Start of THE RECORDS

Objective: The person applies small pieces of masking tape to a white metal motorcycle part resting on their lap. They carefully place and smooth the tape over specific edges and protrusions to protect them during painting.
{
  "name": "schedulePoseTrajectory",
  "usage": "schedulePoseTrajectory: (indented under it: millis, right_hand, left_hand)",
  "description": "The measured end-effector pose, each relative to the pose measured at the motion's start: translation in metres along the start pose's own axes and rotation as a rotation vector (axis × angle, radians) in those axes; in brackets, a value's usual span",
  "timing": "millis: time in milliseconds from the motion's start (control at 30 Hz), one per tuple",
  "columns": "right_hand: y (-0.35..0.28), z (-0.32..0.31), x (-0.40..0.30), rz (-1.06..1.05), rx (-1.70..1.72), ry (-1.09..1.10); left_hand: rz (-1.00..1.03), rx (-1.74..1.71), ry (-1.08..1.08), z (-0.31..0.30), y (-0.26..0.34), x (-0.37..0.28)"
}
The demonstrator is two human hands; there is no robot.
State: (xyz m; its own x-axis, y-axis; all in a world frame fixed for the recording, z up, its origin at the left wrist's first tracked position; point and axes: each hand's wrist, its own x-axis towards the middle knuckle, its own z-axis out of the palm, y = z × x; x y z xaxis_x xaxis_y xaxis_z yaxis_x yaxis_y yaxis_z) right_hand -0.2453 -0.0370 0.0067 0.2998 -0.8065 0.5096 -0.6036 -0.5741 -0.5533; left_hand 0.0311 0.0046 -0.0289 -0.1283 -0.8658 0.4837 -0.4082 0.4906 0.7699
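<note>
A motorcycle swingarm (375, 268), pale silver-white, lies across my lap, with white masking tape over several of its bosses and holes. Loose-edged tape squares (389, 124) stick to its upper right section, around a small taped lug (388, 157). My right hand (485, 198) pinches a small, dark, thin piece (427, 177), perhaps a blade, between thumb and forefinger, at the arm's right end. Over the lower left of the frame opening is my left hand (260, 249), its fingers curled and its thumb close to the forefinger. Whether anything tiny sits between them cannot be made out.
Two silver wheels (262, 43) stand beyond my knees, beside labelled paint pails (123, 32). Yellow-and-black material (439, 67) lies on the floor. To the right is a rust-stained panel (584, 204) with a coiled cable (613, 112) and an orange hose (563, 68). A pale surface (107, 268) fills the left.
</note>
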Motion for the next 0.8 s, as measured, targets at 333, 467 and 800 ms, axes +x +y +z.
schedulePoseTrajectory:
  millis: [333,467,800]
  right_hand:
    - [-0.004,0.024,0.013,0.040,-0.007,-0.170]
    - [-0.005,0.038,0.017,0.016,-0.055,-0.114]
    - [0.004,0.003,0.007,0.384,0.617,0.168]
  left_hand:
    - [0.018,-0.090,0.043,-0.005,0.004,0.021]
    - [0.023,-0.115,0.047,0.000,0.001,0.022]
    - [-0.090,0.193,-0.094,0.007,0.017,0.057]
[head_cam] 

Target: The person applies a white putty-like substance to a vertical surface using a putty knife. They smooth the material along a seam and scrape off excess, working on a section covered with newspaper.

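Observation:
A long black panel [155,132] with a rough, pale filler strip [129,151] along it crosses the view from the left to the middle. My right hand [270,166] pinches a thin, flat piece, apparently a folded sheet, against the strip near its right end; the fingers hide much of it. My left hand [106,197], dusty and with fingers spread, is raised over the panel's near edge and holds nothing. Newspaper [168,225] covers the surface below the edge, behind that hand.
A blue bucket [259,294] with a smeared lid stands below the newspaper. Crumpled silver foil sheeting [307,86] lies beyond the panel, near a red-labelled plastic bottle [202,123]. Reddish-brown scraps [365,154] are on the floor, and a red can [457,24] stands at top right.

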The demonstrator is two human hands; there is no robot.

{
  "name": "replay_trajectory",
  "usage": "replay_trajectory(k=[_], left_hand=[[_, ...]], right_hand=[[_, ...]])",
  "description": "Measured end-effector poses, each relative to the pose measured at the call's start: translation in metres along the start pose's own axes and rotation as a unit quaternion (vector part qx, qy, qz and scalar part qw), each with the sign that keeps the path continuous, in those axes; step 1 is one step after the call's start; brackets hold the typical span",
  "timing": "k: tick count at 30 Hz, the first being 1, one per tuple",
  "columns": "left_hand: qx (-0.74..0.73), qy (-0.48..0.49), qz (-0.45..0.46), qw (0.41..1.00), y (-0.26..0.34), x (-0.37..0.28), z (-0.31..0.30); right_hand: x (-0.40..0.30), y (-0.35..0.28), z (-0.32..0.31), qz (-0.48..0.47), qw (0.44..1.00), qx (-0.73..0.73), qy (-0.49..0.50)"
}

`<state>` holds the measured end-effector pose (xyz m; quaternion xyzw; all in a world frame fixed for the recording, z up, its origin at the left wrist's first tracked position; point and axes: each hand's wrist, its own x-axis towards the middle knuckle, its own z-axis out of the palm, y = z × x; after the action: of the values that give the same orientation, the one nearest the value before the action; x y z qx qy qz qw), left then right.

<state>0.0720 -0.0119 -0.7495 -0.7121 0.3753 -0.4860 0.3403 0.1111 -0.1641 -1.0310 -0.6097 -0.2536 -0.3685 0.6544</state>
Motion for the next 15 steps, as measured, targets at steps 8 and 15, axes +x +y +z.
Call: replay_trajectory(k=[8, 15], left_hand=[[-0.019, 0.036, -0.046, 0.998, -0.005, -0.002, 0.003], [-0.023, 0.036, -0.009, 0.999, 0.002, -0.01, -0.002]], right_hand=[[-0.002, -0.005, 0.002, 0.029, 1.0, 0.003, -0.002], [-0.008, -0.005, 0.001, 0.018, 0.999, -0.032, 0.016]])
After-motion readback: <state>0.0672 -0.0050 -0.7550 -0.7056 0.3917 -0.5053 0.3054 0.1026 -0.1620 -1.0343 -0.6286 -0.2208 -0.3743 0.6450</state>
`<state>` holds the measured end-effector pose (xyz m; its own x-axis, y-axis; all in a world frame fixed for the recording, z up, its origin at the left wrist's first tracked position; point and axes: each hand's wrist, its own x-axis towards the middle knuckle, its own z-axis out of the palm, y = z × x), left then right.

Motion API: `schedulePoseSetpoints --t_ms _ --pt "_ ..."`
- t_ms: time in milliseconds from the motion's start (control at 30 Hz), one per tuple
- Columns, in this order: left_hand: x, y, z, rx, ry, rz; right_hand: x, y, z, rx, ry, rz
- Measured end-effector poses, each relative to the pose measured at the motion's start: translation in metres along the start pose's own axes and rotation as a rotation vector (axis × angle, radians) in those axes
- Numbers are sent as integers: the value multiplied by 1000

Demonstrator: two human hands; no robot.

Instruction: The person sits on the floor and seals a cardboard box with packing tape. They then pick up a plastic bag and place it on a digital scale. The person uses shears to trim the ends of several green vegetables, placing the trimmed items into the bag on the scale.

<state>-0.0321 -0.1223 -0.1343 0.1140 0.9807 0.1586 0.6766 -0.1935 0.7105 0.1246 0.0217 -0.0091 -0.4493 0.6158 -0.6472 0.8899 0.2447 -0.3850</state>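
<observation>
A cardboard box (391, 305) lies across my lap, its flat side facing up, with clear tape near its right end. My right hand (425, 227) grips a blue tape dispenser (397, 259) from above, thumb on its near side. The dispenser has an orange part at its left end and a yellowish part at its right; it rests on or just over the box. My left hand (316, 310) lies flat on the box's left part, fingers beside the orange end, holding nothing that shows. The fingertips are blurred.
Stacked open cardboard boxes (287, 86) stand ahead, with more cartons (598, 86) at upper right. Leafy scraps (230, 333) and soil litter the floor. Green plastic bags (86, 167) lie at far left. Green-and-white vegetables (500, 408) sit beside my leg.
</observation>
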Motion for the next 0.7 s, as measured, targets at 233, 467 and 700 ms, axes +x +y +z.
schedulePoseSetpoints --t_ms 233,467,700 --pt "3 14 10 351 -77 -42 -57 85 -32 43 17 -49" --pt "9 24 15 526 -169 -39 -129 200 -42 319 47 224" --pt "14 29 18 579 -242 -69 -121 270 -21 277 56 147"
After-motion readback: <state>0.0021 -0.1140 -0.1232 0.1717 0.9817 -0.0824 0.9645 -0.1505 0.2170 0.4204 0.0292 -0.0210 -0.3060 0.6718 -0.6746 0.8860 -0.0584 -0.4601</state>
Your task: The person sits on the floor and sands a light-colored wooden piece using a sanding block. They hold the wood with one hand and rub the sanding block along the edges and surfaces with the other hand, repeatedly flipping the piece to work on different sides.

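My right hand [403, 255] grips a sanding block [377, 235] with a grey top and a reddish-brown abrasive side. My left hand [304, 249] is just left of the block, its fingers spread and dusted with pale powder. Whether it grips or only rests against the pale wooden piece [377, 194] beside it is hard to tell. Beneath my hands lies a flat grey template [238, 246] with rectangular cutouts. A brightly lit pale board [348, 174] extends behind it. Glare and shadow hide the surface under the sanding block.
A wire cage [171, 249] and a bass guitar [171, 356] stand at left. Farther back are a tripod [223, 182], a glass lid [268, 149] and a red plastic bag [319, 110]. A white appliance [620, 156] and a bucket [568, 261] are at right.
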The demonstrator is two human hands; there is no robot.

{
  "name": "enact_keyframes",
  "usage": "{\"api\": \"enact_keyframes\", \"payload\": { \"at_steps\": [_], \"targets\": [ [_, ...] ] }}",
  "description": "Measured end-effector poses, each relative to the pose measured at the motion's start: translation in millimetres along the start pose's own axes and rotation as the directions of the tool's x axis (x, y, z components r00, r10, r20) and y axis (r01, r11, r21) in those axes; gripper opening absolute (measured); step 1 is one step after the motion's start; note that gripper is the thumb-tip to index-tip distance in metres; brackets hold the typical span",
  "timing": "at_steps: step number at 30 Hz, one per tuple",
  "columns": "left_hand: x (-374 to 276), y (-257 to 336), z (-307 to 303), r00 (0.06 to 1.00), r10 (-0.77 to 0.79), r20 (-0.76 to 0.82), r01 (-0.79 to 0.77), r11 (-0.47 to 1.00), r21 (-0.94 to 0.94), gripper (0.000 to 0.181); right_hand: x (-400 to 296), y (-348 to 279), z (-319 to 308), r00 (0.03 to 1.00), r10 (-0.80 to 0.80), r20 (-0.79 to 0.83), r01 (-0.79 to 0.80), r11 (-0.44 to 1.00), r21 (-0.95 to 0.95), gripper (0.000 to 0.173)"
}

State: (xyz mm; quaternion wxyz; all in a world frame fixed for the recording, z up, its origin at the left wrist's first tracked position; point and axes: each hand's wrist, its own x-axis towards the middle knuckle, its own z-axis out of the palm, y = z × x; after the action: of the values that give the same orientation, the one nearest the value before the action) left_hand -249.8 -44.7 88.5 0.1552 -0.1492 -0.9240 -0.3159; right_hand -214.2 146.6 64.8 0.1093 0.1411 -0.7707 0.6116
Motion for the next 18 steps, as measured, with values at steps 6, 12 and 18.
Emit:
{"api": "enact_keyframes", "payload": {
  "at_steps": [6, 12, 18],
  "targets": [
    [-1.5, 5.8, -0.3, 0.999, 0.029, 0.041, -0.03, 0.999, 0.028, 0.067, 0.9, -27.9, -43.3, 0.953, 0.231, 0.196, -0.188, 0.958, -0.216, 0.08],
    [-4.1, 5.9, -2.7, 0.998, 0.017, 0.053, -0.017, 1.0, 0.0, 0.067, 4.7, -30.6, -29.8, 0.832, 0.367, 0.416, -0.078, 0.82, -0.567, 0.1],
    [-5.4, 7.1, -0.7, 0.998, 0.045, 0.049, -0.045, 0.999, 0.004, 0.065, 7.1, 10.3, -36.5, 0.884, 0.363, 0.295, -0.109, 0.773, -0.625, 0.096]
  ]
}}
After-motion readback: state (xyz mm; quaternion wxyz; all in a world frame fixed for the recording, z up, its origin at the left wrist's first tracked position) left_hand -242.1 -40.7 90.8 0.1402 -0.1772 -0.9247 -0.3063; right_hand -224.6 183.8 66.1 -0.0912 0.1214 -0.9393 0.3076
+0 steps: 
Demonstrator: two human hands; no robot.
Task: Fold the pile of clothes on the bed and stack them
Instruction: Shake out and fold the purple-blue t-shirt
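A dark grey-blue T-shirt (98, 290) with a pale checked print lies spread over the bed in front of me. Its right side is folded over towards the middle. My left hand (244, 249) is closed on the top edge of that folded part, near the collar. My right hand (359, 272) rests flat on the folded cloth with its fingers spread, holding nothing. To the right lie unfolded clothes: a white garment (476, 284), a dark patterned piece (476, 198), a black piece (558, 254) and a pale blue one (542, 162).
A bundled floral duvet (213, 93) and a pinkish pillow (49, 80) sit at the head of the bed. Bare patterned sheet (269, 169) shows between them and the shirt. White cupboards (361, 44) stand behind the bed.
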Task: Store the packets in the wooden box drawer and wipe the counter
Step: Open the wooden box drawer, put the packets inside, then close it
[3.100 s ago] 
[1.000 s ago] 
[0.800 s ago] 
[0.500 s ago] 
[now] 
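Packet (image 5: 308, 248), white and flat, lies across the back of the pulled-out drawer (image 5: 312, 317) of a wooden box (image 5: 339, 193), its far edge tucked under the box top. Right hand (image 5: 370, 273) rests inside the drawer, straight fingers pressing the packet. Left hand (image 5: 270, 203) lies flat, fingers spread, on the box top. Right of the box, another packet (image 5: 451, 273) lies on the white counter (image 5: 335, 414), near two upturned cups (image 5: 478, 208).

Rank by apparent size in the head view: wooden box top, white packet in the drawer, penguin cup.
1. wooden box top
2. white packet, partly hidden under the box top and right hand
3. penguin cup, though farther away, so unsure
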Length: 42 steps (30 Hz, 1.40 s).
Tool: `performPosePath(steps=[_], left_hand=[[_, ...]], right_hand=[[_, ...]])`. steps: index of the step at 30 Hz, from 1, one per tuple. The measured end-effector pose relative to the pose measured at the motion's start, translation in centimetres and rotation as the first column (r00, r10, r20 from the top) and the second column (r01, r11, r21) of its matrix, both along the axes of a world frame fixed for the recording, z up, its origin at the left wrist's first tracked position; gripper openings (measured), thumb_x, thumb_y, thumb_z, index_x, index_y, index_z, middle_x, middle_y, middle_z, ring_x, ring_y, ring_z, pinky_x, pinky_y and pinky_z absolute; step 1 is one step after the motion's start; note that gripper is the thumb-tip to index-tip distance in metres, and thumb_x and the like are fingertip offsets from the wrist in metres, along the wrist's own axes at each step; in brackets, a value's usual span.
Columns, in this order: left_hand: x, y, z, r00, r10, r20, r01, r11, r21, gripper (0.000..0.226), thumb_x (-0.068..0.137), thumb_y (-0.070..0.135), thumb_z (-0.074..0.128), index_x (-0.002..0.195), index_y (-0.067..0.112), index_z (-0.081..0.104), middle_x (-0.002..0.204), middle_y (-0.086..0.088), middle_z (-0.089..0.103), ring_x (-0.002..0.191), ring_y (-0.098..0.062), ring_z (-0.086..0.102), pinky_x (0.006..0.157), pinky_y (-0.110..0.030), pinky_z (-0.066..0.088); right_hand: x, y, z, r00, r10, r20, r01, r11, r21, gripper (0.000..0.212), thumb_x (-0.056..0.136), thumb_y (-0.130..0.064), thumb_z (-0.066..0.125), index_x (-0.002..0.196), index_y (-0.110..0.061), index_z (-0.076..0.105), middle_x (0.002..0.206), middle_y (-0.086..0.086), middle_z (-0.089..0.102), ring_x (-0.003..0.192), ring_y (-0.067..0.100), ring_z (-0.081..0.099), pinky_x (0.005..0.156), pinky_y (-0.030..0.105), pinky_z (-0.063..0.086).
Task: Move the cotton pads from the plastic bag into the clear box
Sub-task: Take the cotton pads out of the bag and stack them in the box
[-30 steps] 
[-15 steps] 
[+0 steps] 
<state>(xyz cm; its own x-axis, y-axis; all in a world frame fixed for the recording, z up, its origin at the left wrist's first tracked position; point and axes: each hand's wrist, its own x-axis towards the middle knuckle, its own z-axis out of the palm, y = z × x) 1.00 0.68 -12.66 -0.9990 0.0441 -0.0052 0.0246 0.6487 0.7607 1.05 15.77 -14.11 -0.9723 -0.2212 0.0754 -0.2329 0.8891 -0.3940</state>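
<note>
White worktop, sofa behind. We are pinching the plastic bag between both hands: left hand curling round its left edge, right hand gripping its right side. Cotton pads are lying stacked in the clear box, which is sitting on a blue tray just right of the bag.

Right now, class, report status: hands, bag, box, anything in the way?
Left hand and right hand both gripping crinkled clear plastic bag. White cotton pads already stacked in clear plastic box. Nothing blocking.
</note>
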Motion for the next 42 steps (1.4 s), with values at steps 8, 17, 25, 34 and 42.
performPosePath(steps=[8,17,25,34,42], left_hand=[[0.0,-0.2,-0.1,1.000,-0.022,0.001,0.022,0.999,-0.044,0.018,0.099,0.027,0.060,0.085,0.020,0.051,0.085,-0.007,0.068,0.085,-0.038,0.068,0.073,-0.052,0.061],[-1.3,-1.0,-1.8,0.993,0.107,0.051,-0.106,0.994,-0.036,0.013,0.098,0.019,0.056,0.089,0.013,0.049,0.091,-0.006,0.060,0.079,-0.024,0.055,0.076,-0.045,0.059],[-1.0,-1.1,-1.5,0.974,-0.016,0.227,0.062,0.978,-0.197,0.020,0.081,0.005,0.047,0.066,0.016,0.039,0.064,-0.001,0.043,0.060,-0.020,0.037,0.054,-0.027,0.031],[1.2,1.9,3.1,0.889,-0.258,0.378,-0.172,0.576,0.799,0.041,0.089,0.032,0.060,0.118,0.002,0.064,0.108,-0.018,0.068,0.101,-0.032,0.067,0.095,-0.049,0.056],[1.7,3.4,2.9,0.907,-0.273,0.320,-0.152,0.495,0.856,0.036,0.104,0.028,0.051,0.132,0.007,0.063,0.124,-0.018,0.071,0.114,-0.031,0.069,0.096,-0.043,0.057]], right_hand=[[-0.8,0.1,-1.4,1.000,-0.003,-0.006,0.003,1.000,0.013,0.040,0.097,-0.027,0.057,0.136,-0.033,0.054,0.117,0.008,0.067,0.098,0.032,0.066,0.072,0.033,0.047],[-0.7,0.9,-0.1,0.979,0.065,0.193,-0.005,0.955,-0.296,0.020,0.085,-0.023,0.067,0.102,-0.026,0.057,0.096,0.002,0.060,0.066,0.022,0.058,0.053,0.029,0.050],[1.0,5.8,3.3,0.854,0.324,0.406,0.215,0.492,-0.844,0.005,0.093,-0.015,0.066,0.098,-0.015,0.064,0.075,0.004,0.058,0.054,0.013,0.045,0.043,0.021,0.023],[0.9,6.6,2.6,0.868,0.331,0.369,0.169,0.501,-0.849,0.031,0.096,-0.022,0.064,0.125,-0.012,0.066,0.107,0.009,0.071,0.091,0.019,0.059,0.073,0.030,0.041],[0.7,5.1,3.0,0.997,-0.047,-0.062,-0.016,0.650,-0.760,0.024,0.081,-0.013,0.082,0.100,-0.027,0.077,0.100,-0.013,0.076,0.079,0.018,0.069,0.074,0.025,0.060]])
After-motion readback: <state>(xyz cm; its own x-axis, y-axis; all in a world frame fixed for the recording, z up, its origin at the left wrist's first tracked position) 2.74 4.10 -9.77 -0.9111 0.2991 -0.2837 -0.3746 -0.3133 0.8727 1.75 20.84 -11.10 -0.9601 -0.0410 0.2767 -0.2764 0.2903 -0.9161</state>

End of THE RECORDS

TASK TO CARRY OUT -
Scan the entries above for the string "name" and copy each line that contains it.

SOLUTION TO THIS EXERCISE -
  "name": "schedulePoseTrajectory",
  "name": "replay_trajectory",
  "name": "enact_keyframes",

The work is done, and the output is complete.